== Problem details ==
Print the data below exactly, but only the lines from the one containing "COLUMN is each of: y" down to the one containing "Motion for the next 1", inclusive.

== Information supplied ==
*** Block opens ***

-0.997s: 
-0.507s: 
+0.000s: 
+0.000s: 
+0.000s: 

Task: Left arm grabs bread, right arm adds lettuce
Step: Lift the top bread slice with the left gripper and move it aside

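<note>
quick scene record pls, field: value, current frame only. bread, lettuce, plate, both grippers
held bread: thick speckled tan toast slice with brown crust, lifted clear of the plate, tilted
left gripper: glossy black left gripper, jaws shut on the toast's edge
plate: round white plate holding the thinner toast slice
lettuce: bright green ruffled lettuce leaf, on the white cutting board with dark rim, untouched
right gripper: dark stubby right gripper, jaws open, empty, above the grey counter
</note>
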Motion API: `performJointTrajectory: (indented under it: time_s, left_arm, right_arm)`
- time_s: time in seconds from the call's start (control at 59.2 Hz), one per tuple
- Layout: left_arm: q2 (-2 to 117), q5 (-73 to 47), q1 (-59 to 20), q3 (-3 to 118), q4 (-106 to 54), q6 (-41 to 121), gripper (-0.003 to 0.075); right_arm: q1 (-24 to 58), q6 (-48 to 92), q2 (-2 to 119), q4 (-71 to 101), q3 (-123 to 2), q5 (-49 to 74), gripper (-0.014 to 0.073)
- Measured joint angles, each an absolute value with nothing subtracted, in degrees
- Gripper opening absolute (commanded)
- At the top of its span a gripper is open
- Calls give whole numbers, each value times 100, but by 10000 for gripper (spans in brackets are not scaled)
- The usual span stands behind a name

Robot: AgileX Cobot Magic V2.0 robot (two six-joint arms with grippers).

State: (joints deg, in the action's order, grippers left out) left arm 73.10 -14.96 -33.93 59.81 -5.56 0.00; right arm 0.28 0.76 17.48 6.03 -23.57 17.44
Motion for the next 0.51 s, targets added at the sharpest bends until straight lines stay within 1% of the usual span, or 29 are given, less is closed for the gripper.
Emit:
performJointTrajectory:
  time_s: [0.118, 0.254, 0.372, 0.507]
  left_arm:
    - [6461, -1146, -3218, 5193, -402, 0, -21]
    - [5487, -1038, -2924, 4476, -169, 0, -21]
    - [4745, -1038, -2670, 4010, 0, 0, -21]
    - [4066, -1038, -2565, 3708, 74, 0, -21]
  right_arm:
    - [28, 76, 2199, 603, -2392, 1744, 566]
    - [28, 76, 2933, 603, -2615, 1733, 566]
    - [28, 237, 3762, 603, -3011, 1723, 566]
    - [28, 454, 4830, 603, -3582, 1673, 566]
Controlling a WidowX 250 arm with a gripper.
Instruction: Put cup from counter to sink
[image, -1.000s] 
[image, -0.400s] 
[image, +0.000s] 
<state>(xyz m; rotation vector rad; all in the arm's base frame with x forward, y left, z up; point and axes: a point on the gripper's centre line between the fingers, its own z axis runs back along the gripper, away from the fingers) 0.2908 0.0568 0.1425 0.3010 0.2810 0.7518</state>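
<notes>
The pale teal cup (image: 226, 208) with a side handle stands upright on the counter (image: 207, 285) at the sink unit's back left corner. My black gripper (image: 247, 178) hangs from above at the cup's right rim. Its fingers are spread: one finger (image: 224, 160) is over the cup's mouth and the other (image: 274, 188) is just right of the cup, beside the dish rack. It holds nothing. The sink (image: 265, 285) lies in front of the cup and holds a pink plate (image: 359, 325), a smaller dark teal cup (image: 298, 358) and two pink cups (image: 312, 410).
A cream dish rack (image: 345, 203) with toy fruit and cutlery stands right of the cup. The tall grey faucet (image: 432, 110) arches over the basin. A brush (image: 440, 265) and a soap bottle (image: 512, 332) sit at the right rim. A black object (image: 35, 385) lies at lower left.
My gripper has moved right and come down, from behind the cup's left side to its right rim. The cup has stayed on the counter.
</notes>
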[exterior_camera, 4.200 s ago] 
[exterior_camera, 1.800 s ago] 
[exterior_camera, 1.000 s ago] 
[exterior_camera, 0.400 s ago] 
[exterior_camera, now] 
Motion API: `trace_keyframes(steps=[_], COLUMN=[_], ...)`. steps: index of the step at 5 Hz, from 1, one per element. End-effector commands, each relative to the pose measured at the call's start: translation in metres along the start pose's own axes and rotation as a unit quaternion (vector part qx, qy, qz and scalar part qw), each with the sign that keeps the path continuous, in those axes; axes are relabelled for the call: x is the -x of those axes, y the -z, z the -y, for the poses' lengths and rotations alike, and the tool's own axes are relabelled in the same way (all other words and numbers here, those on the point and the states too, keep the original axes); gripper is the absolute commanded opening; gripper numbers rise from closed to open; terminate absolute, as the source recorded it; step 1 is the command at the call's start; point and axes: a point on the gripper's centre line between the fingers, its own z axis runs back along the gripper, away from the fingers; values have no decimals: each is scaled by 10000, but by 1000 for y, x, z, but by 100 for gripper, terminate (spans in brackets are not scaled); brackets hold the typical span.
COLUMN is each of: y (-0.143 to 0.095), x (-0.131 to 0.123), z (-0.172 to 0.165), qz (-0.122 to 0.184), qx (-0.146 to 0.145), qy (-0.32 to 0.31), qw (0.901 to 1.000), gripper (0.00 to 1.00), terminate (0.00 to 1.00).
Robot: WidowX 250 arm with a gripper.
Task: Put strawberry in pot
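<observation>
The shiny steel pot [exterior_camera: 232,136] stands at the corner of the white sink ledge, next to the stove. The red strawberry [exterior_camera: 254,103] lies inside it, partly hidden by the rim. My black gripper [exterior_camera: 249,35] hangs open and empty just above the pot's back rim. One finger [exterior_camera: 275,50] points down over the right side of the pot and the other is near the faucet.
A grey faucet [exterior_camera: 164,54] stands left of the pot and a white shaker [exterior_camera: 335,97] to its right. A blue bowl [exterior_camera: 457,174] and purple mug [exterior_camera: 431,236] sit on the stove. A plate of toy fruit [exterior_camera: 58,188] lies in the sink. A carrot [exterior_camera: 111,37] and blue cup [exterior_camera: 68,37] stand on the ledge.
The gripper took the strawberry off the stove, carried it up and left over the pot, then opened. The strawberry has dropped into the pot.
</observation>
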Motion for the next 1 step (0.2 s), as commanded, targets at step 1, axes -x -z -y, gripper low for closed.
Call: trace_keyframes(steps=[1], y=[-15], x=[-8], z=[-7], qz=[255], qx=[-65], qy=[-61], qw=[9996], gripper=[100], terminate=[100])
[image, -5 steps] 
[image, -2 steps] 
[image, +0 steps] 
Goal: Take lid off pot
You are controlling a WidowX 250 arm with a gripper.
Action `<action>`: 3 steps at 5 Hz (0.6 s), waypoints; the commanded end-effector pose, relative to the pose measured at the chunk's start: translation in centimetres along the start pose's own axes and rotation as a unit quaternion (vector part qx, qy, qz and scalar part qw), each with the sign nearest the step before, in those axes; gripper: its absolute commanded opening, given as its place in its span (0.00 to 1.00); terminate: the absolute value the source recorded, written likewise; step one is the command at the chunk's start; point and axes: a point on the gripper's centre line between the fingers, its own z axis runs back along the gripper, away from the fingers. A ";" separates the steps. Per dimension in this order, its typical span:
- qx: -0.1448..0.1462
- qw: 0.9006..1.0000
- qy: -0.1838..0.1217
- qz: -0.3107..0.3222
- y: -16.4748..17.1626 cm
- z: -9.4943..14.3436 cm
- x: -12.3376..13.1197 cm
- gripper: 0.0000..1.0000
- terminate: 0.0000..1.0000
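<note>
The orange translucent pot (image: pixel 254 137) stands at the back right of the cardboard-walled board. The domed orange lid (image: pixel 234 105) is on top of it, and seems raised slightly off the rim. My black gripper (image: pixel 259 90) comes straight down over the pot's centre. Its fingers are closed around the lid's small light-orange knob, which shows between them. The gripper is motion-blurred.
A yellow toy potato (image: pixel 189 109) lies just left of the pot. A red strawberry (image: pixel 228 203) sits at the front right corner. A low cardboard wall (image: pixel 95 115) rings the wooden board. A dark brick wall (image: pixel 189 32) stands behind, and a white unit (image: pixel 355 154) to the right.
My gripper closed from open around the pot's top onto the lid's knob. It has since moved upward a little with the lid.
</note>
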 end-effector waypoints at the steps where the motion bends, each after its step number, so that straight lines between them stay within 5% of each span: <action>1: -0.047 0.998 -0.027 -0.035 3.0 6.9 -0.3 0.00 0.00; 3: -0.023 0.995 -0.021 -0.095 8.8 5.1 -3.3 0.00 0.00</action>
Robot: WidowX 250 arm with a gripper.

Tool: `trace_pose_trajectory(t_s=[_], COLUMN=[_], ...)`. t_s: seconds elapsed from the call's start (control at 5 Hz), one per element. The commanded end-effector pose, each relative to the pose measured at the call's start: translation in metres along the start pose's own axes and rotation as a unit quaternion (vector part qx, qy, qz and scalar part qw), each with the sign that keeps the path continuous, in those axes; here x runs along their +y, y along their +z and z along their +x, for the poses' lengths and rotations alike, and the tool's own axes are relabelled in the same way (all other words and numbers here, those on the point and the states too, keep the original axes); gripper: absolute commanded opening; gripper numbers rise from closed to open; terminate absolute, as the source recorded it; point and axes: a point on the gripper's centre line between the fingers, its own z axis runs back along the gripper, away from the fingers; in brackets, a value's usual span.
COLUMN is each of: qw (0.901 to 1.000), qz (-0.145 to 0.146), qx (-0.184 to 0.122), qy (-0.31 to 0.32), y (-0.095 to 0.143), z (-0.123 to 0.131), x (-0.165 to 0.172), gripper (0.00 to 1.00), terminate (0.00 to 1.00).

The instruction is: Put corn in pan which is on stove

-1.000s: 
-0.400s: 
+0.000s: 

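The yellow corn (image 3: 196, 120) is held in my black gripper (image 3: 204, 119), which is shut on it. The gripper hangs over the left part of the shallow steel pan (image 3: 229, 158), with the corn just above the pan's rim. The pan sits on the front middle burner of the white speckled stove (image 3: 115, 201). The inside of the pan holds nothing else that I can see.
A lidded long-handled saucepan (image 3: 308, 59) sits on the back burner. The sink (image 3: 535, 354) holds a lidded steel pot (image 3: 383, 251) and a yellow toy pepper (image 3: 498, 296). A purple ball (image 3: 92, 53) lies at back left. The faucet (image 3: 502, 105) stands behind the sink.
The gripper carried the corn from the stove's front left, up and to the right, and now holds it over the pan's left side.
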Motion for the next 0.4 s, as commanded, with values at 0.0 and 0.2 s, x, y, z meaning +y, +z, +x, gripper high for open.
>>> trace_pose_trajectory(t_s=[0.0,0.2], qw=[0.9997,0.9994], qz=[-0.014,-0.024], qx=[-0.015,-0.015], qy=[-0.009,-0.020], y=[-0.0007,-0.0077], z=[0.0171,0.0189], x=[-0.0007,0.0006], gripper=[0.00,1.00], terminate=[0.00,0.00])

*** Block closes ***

== Reply ==
COLUMN is each of: y (-0.143 to 0.095), x (-0.131 to 0.123), z (-0.172 to 0.165), qz (-0.122 to 0.184), qx (-0.146 to 0.145), qy (-0.32 to 0.31), qw (0.901 to 1.000), gripper (0.00 to 1.00), terminate (0.00 to 1.00).
Robot: WidowX 250 arm with a gripper.
Task: Put strawberry in pot
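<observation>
The shiny steel pot [exterior_camera: 232,136] stands at the corner of the white sink ledge, next to the stove. The red strawberry [exterior_camera: 254,103] lies inside it, partly hidden by the rim. My black gripper [exterior_camera: 249,35] hangs open and empty just above the pot's back rim. One finger [exterior_camera: 275,50] points down over the right side of the pot and the other is near the faucet.
A grey faucet [exterior_camera: 164,54] stands left of the pot and a white shaker [exterior_camera: 335,97] to its right. A blue bowl [exterior_camera: 457,174] and purple mug [exterior_camera: 431,236] sit on the stove. A plate of toy fruit [exterior_camera: 58,188] lies in the sink. A carrot [exterior_camera: 111,37] and blue cup [exterior_camera: 68,37] stand on the ledge.
The gripper took the strawberry off the stove, carried it up and left over the pot, then opened. The strawberry has dropped into the pot.
</observation>
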Motion for the next 1 step (0.2 s), as commanded, targets at step 1, axes -x -z -y, gripper low for closed.

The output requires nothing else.